[Problem requirements] Quote only the lines from the top of the listing below down to and including the line with "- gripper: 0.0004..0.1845".

____

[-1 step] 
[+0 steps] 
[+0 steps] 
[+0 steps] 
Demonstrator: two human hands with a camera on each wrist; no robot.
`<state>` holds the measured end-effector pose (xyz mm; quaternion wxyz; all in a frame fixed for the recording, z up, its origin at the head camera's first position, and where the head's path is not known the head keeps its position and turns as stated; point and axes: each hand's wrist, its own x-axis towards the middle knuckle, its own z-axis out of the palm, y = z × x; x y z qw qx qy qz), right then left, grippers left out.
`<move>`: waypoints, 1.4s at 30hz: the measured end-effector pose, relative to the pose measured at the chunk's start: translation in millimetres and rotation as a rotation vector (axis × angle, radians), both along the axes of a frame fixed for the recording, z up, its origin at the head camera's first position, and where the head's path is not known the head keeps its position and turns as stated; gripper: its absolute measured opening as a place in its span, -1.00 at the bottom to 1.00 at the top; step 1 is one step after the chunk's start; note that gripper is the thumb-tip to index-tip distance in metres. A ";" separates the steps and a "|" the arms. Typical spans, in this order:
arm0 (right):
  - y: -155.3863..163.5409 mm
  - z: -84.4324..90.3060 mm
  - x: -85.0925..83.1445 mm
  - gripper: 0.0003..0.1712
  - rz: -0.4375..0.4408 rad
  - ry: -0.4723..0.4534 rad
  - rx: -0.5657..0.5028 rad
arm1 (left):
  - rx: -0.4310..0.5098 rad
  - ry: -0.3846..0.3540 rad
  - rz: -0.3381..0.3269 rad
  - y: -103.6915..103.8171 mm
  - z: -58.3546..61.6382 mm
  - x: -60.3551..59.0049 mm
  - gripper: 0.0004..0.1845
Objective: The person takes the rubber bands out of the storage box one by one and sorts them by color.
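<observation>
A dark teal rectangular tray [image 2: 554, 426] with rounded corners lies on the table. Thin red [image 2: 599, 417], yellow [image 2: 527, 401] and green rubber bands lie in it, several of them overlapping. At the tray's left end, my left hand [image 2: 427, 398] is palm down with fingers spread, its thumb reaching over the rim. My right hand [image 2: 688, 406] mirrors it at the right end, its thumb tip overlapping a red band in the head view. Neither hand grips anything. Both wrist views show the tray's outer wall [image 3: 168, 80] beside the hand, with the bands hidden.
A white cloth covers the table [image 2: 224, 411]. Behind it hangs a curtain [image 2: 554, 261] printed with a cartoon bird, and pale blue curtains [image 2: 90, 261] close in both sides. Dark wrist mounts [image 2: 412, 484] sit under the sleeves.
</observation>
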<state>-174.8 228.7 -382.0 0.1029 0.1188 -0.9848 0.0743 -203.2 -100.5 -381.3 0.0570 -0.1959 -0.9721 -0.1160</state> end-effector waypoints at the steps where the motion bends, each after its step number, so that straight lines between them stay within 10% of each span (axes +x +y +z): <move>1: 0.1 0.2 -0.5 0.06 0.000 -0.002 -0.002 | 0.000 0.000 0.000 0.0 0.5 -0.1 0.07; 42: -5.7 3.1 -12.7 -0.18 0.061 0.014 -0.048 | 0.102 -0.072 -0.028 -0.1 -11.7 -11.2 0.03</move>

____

[Exercise answer]
[-1 step] 
[+0 steps] 
[+0 steps] 
[+0 steps] 
Demonstrator: two human hands with a camera on each wrist; no robot.
`<state>` holds the measured end-effector pose (xyz mm; quaternion wxyz; all in a frame fixed for the recording, z up, its origin at the head camera's first position, and where the head's path is not known the head keeps its position and turns as stated; point and axes: each hand's wrist, its own x-axis towards the middle knuckle, its own z-axis out of the palm, y = z × x; x y z qw qx qy qz), right then left, grippers left out.
`<move>`: waypoints, 1.4s at 30hz: the measured end-effector pose, relative to the pose measured at the chunk's start: translation in millimetres and rotation as a rotation vector (axis × angle, radians), both along the axes of a frame fixed for the recording, z up, its origin at the head camera's first position, and where the head's path is not known the head keeps its position and turns as stated; gripper: its absolute measured opening as a place in its span, -1.00 at the bottom to 1.00 at the top; step 1 is one step after the chunk's start; note that gripper is the thumb-tip to index-tip distance in metres. A ";" separates the steps and a "|" the arms. Typical spans, in this order:
arm0 (right):
  - y: -155.3863..163.5409 mm
  - z: -84.4324..90.3060 mm
  - x: -85.0925..83.1445 mm
  - gripper: 0.0003..0.1712
  - rz: -0.4375..0.4408 rad
  - ry: -0.4723..0.4534 rad
  - rx: -0.5657..0.5028 rad
arm1 (left):
  - rx: -0.4310..0.5098 rad
  - ry: -0.3846..0.3540 rad
  - rz: -0.3381..0.3269 rad
  - y: -103.6915..103.8171 mm
  - z: -58.3546..61.6382 mm
  - x: -60.3551..59.0049 mm
  - gripper: 0.0004..0.1845

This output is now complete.